No Data Science Team, No Problem

Kenny Nagano
10 min readSep 13, 2023

--

Leveraging Machine Learning for Time Series Forecasting , Anomaly Detection and data contribution in Snowflake

Have you ever wondered how machine learning can enhance your data analysis without requiring you to become a machine learning expert? Snowflake’s ML-powered functions have the answer. These cutting-edge functions leverage the power of machine learning to uncover hidden patterns in your data effortlessly, making advanced insights accessible to anyone with data without the need for deep knowledge of machine learning algorithms. The best part? All you need is your data.

We’ll dive into Snowflake’s ML-powered functions and explore how they can revolutionize your data analysis. Whether you’re interested in forecasting future metrics, detecting anomalies, or understanding the unexpected contributors to your data, Snowflake’s ML-powered functions have you covered. Say goodbye to complex machine learning development and hello to data-driven insights. These features are currently available to all of our customers in a public preview capacity. Preview features are provided primarily for evaluation and testing purposes. They should not be used in production systems or with production data. Let’s get started!

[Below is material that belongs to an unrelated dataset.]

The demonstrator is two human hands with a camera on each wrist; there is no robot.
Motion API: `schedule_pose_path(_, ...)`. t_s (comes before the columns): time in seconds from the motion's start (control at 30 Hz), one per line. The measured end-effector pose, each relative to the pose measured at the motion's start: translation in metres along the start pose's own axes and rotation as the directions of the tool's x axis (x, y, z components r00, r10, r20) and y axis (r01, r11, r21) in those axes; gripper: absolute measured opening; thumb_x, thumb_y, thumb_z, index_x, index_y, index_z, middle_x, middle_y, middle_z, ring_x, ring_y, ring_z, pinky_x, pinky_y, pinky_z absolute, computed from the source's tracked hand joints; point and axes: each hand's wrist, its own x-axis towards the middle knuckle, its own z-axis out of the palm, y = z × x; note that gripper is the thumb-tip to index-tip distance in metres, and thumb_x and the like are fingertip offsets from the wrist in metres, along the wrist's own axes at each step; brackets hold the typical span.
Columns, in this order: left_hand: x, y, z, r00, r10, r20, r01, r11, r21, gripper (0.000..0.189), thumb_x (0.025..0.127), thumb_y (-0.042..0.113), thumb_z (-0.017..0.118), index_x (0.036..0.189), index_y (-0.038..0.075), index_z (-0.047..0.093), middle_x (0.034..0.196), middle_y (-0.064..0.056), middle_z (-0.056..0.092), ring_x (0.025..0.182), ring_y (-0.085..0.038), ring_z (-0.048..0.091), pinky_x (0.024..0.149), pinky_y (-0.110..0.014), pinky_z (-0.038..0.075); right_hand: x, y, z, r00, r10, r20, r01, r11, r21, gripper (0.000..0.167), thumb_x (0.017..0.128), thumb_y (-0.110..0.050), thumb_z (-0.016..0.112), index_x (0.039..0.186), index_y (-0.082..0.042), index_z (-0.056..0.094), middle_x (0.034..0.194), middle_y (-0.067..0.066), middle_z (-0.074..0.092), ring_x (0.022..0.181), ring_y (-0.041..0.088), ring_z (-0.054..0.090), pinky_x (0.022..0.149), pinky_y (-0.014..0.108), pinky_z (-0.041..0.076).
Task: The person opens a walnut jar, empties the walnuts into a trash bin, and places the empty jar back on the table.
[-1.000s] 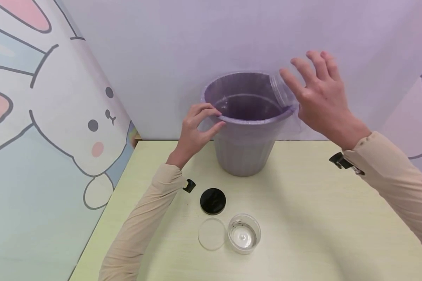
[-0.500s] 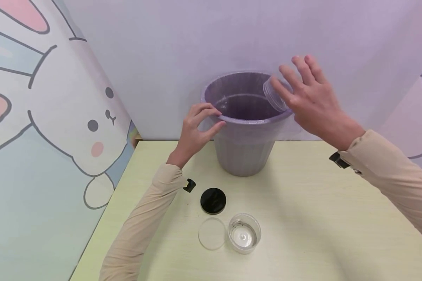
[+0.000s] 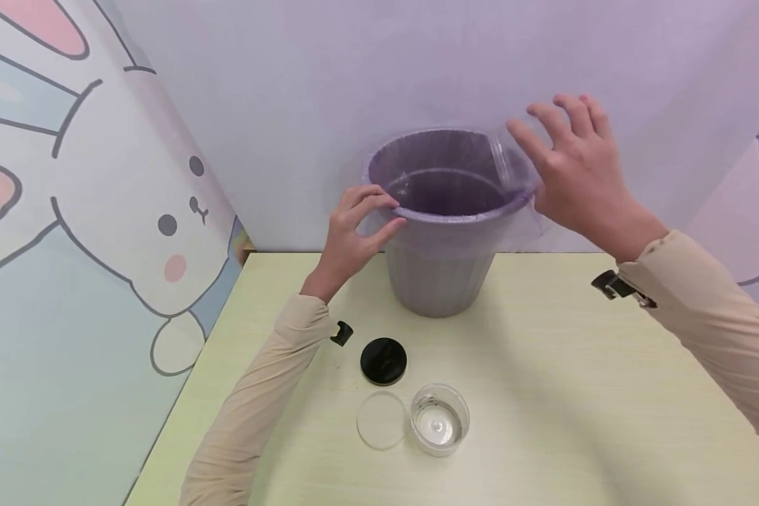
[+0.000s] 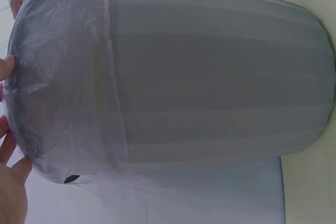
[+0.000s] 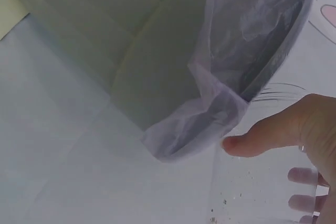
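Observation:
A grey trash can [image 3: 436, 281] stands upright against the back wall, lined with a thin purple plastic bag [image 4: 63, 87] folded over its rim. My left hand [image 3: 349, 228] pinches the can's near-left rim between thumb and fingers. In my right hand [image 3: 585, 179] is a clear plastic jar [image 3: 504, 163], tipped on its side with its threaded mouth over the can's right rim. Small dark specks [image 5: 226, 201] show on the jar's wall in the right wrist view. The jar's far side is hidden by my fingers.
On the pale table [image 3: 607, 365] lie a black round lid [image 3: 384, 362] and a clear disc [image 3: 381, 420]. Beside them is a clear round container [image 3: 438, 422]. A rabbit mural [image 3: 120, 190] covers the left wall.
My right hand moved the jar left and further over the can, then back right to about its earlier place. The left hand keeps its place on the rim.

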Motion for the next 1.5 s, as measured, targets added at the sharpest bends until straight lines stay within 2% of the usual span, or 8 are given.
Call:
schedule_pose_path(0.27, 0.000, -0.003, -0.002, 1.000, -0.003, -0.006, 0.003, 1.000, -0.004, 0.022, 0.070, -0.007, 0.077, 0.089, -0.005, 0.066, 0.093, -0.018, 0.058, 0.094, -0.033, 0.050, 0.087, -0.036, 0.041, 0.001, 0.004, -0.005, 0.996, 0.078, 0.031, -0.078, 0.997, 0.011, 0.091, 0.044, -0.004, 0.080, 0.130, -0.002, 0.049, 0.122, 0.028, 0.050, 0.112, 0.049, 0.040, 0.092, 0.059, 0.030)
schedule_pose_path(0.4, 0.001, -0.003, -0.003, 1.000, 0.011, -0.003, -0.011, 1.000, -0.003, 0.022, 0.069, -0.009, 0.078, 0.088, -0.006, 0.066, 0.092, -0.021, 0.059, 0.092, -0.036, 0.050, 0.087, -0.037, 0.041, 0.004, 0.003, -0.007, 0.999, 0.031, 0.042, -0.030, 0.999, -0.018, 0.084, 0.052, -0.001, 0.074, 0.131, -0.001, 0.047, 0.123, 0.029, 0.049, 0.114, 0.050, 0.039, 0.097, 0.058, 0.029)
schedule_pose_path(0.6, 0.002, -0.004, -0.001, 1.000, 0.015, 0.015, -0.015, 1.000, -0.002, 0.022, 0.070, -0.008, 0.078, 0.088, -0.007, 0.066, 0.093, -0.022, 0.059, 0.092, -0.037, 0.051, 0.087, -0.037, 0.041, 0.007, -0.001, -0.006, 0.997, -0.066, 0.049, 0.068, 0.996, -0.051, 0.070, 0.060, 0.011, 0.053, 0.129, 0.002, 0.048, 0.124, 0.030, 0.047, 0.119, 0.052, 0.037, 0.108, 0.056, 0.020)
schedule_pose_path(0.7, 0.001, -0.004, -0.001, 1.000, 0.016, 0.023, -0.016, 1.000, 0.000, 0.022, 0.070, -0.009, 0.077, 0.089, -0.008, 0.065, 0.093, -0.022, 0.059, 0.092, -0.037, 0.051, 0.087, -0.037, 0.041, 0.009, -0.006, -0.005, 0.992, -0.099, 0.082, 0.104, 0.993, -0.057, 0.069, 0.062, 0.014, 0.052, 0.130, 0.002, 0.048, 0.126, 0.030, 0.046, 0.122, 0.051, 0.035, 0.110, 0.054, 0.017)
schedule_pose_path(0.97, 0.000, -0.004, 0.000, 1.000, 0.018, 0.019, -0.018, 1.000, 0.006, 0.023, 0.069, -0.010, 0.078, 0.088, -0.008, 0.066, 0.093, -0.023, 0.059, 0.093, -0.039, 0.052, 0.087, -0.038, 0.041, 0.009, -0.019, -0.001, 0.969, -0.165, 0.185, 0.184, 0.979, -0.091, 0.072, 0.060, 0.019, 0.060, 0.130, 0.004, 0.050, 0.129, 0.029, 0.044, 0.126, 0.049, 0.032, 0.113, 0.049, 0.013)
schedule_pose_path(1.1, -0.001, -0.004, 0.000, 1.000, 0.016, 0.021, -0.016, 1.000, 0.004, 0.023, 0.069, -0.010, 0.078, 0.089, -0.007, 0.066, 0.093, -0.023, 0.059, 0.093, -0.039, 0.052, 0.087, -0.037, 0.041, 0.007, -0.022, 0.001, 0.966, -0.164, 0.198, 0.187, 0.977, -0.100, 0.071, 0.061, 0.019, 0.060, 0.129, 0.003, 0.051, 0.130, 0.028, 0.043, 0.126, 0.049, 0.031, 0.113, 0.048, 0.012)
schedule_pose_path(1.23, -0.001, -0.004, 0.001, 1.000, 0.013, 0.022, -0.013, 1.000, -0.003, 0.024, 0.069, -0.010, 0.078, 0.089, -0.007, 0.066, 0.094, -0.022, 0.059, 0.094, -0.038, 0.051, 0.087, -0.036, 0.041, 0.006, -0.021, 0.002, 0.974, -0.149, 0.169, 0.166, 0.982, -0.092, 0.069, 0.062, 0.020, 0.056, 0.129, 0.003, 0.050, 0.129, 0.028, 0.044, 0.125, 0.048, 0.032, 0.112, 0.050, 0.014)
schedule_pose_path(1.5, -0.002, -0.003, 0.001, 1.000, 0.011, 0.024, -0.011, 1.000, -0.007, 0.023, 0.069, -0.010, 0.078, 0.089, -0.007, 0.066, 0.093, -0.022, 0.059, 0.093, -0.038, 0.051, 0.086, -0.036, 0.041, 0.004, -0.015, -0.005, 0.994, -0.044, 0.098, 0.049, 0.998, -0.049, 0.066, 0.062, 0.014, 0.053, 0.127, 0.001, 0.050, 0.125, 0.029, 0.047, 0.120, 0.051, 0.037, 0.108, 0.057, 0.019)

In this article, we will explore the general principles of machine learning functions within Snowflake and provide a detailed examination of the forecasting function. Part 2, covering other machine learning functions in Snowflake, will be featured in a future article.

Time-Series Functions

One of the key features of Snowflake’s ML-powered functions is their ability to handle time-series data. Time series data involves tracking data points over time, making it essential for applications like sales forecasting, stock price predictions, and demand forecasting. Snowflake’s time-series functions use machine learning models to analyze historical data and provide valuable insights and predictions. Here are some of the functionalities they offer:

1. Forecasting: Forecasting predicts future metric values based on historical data trends. For instance, you can forecast future sales figures based on past sales data, taking into account seasonality and other factors.

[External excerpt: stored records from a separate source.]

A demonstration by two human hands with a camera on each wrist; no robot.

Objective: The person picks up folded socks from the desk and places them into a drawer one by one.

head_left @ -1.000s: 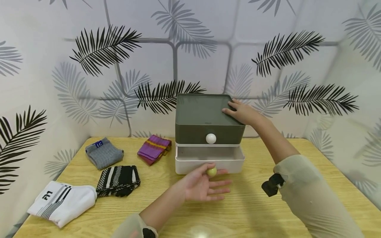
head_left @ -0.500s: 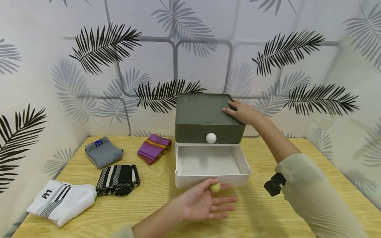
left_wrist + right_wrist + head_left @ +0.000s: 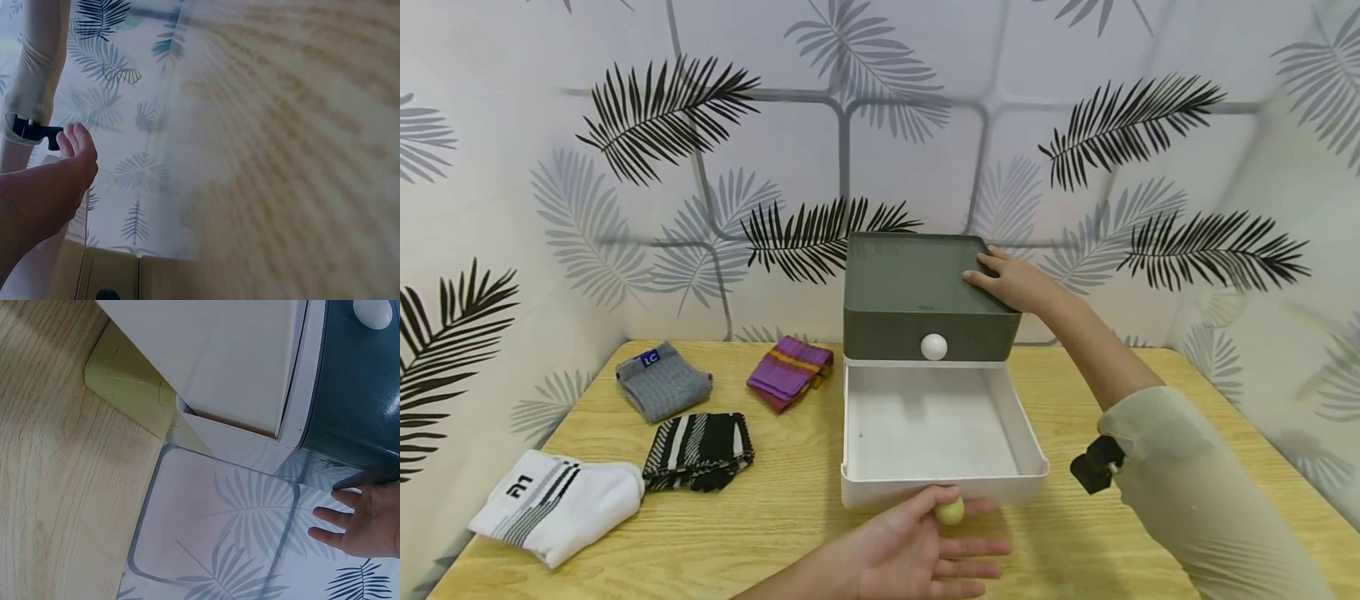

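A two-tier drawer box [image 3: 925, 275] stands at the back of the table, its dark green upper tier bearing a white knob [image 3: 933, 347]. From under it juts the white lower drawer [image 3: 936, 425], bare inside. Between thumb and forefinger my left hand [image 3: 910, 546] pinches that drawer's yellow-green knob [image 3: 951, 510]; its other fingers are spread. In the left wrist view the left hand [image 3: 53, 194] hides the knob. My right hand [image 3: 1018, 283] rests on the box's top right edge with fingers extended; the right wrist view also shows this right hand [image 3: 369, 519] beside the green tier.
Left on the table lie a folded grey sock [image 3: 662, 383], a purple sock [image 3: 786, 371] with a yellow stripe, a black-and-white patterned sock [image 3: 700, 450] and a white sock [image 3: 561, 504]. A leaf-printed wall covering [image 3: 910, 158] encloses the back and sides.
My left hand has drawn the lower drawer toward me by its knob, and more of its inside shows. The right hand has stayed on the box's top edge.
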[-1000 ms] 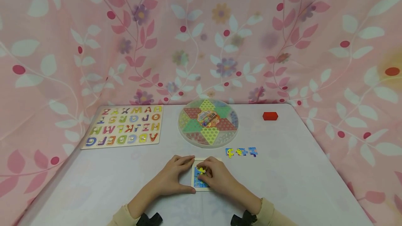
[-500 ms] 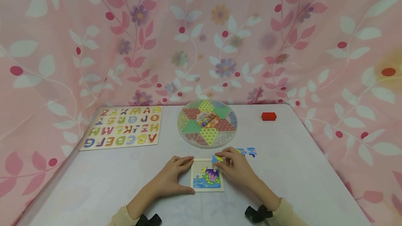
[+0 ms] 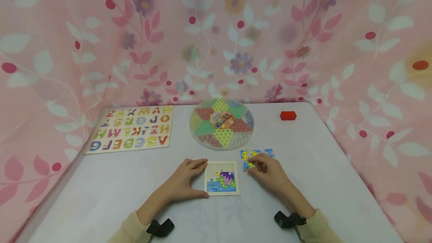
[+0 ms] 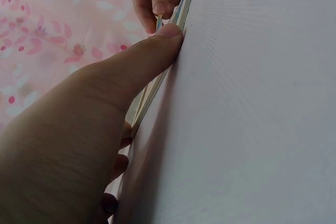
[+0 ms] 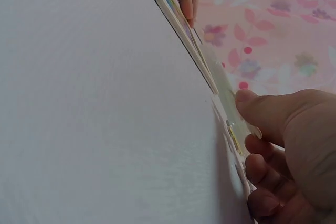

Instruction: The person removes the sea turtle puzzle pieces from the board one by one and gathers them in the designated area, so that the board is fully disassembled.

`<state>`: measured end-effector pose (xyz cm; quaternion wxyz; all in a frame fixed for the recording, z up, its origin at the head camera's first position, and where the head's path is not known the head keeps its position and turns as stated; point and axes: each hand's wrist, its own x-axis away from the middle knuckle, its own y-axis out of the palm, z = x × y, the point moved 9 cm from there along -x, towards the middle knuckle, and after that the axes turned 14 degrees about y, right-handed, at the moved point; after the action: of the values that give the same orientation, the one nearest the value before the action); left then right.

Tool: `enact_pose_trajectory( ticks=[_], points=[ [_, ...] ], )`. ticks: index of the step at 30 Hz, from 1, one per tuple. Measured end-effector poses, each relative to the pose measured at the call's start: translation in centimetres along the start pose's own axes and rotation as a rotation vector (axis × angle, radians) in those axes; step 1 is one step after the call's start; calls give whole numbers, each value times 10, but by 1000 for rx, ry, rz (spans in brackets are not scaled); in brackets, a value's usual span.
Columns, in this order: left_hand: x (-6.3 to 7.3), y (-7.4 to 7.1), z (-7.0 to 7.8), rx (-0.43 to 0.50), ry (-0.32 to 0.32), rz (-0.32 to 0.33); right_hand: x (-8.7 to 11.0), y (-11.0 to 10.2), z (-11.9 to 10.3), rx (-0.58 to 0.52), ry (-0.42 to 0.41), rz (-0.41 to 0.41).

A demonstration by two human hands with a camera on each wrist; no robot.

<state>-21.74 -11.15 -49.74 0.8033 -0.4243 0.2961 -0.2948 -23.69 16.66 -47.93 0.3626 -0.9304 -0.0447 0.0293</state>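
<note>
In the head view, a small square jigsaw puzzle tray with a pale rim lies before me, and joined pieces with a purple, green and blue picture fill its lower and right part. My left hand holds the tray's left side, thumb at the near corner and fingertips at the far one. To the right, my right hand pinches a blue and yellow puzzle piece between thumb and fingers. Just beyond it lie loose puzzle pieces, partly hidden by the fingers. The right wrist view shows the pinched piece edge-on.
A wooden alphabet board lies at the back left. Behind the tray sits a round Chinese checkers board. A red block stands at the back right. The white-covered table meets a pink floral curtain.
My right hand has moved from over the tray to the right, carrying the puzzle piece toward the loose ones. The left hand keeps its place on the tray. The head view has tilted slightly.
</note>
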Motion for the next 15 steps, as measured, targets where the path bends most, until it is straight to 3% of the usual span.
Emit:
enact_pose_trajectory(
  ticks=[9, 15],
  points=[
    [-3, -5, 1, -5, 18, 10, -6, 7, -8, 38, -113, 13],
    [-2, -4, 2, 2, 19, 4, -6, 7, -7, 51, -117, 19]
  ],
)
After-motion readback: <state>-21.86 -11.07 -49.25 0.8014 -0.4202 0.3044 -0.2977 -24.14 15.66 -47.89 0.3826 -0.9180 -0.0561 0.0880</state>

2. Anomaly Detection: Anomaly detection is crucial for identifying irregularities in your data. ML-powered functions can flag metric values that deviate significantly from expected patterns, helping you catch issues early.

3. Contribution Explorer: This function helps you unearth dimensions and values that have unexpected impacts on your metrics. It’s a powerful tool for understanding the drivers behind your data.

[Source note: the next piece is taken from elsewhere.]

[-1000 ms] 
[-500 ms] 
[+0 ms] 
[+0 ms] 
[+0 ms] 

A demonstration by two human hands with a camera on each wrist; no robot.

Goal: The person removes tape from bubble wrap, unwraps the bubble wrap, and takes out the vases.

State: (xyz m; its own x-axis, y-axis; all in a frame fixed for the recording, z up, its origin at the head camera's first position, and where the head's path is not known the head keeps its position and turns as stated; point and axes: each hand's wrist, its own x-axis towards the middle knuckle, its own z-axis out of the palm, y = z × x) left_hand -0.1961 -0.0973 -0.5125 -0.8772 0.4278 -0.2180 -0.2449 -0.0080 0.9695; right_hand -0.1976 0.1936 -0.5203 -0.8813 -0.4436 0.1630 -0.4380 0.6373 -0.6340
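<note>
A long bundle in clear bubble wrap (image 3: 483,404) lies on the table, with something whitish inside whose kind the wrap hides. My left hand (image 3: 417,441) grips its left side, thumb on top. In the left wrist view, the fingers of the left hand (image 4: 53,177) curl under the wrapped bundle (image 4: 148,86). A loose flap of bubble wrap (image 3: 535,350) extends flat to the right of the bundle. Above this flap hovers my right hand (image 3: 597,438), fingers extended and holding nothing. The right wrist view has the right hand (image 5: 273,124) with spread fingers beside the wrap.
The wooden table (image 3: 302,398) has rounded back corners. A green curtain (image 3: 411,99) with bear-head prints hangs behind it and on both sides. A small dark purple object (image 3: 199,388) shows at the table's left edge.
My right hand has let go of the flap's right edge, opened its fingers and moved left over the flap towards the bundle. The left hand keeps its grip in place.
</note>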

Understanding the Forecasting Algorithm

In this section, we will explore some of the technical aspects for our readers who have a data science background, but the best part of Snowflake ML Functions is that you don’t necessarily need to understand this section to effectively use the Forecasting Function in Snowflake. That being said, it’s essential to understand how these functions operate.

Snowflake’s forecasting algorithm relies on a gradient boosting machine (GBM), a powerful machine learning technique. This algorithm uses historical target data and timestamp data to model non-stationary trends and auto-regressive lags. It even automatically generates cyclic calendar features like day of the week and week of the year from timestamps. You can also incorporate exogenous variables (additional influencing factors) into your model. You can also incorporate additional influencing factors (exogenous variables) into your model. These are factors that influence the target variable, but they are not directly measured. For example, you could use weather data, company holiday data, or economic indicators as exogenous variables.

Snowflake’s algorithm does not rely on one-hot encoding for categorical features. This makes it versatile and capable of handling high-cardinality data. Categorical data with many dimensions can be difficult to model with one-hot encoding, but the Snowflake algorithm can handle it without any problems.

In addition to forecasts, the Snowflake Forecasting Function also generates prediction intervals. A prediction interval is an estimated range of values within an upper bound and a lower bound in which a certain percentage of data is likely to fall. For example, a 0.95 value means that 95% of the data likely appears within the interval. The default prediction interval is 0.95, but you can specify a different value if you want. The lower and upper bounds of the prediction interval are returned as part of the forecast output.

Getting Ready for Forecasting

In preparation for using forecasting with Snowflake, there are several important steps to consider. First, you need to choose a suitable virtual warehouse for training and running your models. Additionally, you must grant the necessary privileges to create forecast objects. Modifying your search path to include SNOWFLAKE.ML is also recommended.

Selecting the right virtual warehouse is crucial for efficient forecasting. A Snowflake virtual warehouse provides the computational resources needed for training and using machine learning models, with a focus on the resource-intensive training step. For single-series data, the primary factor to consider is the number of rows in your training dataset. You can comfortably train a model with up to 150,000 rows on a standard warehouse of any size without encountering memory issues. For datasets with more than 150,000 but fewer than 500,000 rows, a Snowpark-optimized warehouse is suggested. However, datasets exceeding 500,000 rows cannot currently be utilized.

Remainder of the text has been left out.